Ahhh, but to be able to sleep again. Rest, sweet rest.
In my naivete', I've supposed that this was the rest Jesus promises. Rest. Sleep. A pause from the demands of work. Respite from the constant houndings of daily life. A moment free from "forced" creativity. Eight hours of non-interrupted REM sleep.
But when I read the passage this time, I asked some other questions of this rest.
What is the rest Jesus gives? Is is rest from physical exhaustion? Is it emotional rest? Is it rest from carrying the burdens others place upon me? Is it rest from health concerns?

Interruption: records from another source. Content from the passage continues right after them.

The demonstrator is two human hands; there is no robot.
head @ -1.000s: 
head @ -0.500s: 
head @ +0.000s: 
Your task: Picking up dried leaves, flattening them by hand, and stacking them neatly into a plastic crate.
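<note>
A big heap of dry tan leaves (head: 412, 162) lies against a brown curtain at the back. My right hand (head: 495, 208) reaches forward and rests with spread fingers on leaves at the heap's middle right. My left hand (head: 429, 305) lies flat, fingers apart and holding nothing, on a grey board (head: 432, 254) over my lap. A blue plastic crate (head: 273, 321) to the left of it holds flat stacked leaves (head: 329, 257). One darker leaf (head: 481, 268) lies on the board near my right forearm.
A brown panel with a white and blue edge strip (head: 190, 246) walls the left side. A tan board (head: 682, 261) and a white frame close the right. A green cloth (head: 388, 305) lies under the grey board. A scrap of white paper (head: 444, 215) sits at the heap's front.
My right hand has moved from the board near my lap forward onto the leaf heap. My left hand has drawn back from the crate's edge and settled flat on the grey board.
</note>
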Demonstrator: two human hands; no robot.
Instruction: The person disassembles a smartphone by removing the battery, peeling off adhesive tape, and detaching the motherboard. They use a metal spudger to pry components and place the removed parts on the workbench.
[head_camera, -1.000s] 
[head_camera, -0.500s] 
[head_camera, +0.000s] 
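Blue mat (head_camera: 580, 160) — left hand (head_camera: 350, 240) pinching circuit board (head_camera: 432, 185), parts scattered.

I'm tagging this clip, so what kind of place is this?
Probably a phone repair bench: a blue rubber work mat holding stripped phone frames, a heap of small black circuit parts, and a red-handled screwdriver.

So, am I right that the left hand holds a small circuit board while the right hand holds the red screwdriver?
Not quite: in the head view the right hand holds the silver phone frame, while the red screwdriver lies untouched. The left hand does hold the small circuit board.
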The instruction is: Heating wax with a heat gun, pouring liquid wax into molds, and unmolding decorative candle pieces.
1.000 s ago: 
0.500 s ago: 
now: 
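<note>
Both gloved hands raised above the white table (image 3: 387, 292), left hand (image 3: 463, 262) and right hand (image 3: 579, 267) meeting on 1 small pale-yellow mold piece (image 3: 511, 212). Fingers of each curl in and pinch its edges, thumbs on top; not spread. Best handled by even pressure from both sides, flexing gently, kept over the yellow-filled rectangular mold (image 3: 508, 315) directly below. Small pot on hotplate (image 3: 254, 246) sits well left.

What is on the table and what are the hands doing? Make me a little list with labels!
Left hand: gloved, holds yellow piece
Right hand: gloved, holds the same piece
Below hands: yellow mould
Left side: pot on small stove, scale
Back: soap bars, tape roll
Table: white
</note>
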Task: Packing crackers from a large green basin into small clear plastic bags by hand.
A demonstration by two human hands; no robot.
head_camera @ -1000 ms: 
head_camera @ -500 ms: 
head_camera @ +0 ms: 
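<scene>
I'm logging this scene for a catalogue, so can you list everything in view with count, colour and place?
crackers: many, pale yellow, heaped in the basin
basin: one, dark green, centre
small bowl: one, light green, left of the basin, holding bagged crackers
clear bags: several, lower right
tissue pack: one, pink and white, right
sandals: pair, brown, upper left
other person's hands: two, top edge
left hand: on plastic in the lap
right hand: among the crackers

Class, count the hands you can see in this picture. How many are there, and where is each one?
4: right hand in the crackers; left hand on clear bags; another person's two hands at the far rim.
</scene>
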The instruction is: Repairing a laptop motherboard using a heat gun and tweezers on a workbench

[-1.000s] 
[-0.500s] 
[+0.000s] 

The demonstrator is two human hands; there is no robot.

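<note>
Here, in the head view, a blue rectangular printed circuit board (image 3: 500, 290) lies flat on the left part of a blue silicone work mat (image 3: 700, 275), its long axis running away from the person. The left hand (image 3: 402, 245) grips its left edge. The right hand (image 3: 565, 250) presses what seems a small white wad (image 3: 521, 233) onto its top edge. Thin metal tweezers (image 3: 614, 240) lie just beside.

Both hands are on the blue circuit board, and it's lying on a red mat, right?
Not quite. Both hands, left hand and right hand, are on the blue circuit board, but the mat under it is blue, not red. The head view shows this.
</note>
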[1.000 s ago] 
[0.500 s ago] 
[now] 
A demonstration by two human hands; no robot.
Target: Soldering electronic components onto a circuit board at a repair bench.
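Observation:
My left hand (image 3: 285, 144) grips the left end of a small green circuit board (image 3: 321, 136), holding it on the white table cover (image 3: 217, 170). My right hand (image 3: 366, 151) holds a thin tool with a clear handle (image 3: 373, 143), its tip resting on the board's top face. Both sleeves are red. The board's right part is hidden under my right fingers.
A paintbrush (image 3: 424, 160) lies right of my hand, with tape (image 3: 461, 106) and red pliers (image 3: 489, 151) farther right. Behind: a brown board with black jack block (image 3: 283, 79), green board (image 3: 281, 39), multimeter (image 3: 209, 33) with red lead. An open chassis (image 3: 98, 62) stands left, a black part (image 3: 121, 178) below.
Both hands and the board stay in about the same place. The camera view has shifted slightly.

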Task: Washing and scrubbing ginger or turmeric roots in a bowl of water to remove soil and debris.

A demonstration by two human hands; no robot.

And I began to consider other kinds of rest . . . rest from trying to control everyone else around me . . . rest from being attached to outcomes . . . rest from worry about things I cannot control . . . and rest from the control I try to exert over the way things turn out, that they should look the way I want them to look. . . .
Is it rest from my compulsions?
Is it rest from my attachment to security?
Is it rest from my attachment to good health?
Is it rest from my attachment to comfort?
I realize that so much anxiety and worry comes when any of these things are thwarted, when my attachment to them is threatened. Truly, the anxiety and worry represent "no rest", no sense of well-being. They are wearisome, draining, exhausting, pulling out my interior resources, spending energy on that over which I usually have little control.
For this season of my life, I sense that rest is not getting plenty of sleep. As always, I reserve the right to change my mind about these things . . . but for today, rest looks more like letting go of compulsions and releasing attachments.
My experience has been that only in the context of a vertical, Divine-human, I-Thou relationship, do I recognize these compulsions and attachments. The contemplative journey gives me the space to see myself more and more clearly, to see what is more true about myself, and to name the compulsions and attachments which are illusory.
Further, it gives me some language -- even if limited -- to speak to these compulsions and attachments. And it gives me some practices that are well-suited for breaking up the hardened soil of the attachments in order that I might live more freely for good and healing in the world.
Jesus, it would seem to me, is much more invested in this kind of liberating rest that heals me and heals the world than in my prospects for getting a good, eight hour sleep.